Lorsqu’il devait avoir une conversation sérieuse avec l’instituteur, le maire l’entraînait à la promenade : de cette façon, il l’avait toujours de profil. Il faut dire aussi que la distance qui sépare un instituteur d’un gros propriétaire creusait entre eux un fossé de déférence qui mettait le maire à l’abri des émanations que Tafardel prodiguait face à face aux petites gens. Enfin Piéchut, en bon politique, utilisait à son profit la virulence buccale de son secrétaire. S’il désirait obtenir pour une affaire difficile le consentement de certains conseillers municipaux de l’opposition, le notaire Girodot, les viticulteurs Lamolire et Maniguant, il prétextait un malaise et leur dépêchait à domicile Tafardel, avec ses dossiers et son éloquence empestée. Les conseillers donnaient leur consentement, pour fermer la bouche à l’instituteur. Le malheureux Tafardel se croyait une force d’argumentation peu commune. Conviction qui le consolait de ses déboires en société, qu’il attribuait à l’envie que la supériorité inspire aux médiocres. Il revenait très fier de ses missions. Barthélemy Piéchut souriait silencieusement et frottait sa nuque rouge, ce qui était indice chez lui de profonde réflexion ou de grande joie. Il disait à l’instituteur :
- Vous auriez fait un fameux diplomate, Tafardel ! Dès que vous ouvrez la bouche, on se trouve d’accord.

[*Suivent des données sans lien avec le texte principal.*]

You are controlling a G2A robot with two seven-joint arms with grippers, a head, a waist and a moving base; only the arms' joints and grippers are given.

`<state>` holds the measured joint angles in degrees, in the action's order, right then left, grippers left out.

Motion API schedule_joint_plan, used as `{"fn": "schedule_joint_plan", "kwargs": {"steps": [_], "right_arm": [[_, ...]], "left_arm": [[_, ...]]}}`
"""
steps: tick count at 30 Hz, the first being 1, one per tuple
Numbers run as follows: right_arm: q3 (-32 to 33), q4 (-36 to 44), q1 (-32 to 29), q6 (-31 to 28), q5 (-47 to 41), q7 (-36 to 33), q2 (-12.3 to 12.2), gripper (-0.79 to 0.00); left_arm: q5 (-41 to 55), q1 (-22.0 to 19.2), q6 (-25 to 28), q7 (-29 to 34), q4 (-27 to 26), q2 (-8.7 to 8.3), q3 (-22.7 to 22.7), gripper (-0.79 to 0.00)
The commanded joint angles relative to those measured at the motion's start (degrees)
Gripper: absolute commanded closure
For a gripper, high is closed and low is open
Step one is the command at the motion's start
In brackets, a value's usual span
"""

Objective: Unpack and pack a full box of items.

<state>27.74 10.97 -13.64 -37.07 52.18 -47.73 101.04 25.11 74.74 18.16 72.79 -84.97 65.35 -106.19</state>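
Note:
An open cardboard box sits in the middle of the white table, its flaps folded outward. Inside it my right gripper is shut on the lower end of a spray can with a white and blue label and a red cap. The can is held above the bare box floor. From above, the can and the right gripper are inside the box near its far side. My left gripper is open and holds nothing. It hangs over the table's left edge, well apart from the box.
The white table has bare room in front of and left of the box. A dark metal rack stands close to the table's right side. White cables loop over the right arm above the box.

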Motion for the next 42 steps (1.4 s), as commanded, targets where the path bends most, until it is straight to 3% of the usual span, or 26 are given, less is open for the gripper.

- Monsieur le maire, répondait Tafardel, c’est l’avantage de l’instruction. Il y a une façon de présenter les choses qui échappe aux ignorants mais finit toujours par persuader.

De ce sourire nourri de réussites palpables, il enveloppait le fébrile Tafardel - un malheureux qui ne possédait pas un lopin de bonne terre, pas un pied de vigne -, avec cette pitié que les hommes d’action ressentent pour les écrivailleurs et les falots, qui s’attardent en billevesées fumeuses. Heureusement, l’instituteur était protégé de l’ironie par sa vertueuse ferveur et sa croyance aux missions émancipatrices. Rien ne pouvait l’atteindre ni le blesser que l’inexplicable recul d’un interlocuteur devant ses aphorismes corrosifs.

Depuis quelques années, l’instituteur attendait vainement les palmes académiques, qui lui auraient donné à Clochemerle un grand prestige. Cette récompense ne venant toujours pas, il se croyait des ennemis en haut lieu. En réalité, personne ne tenait les yeux fixés sur Tafardel, et c’était la raison simple de l’oubli. Les inspecteurs passaient rarement dans la région, et les ridicules du bonhomme ne le désignaient guère pour une distinction honorifique. Impression injuste, il faut le dire, car Tafardel faisait preuve d’un absolu dévouement professionnel. Il enseignait plutôt mal, étant en tout ennuyeux et doctrinaire, mais il enseignait avec application et conviction, sans ménager sa peine. Malheureusement, il mêlait à ses leçons des tirades civiques trop compactes, qui encombraient le cerveau des enfants, où elles se mélangeaient fâcheusement aux matières du programme.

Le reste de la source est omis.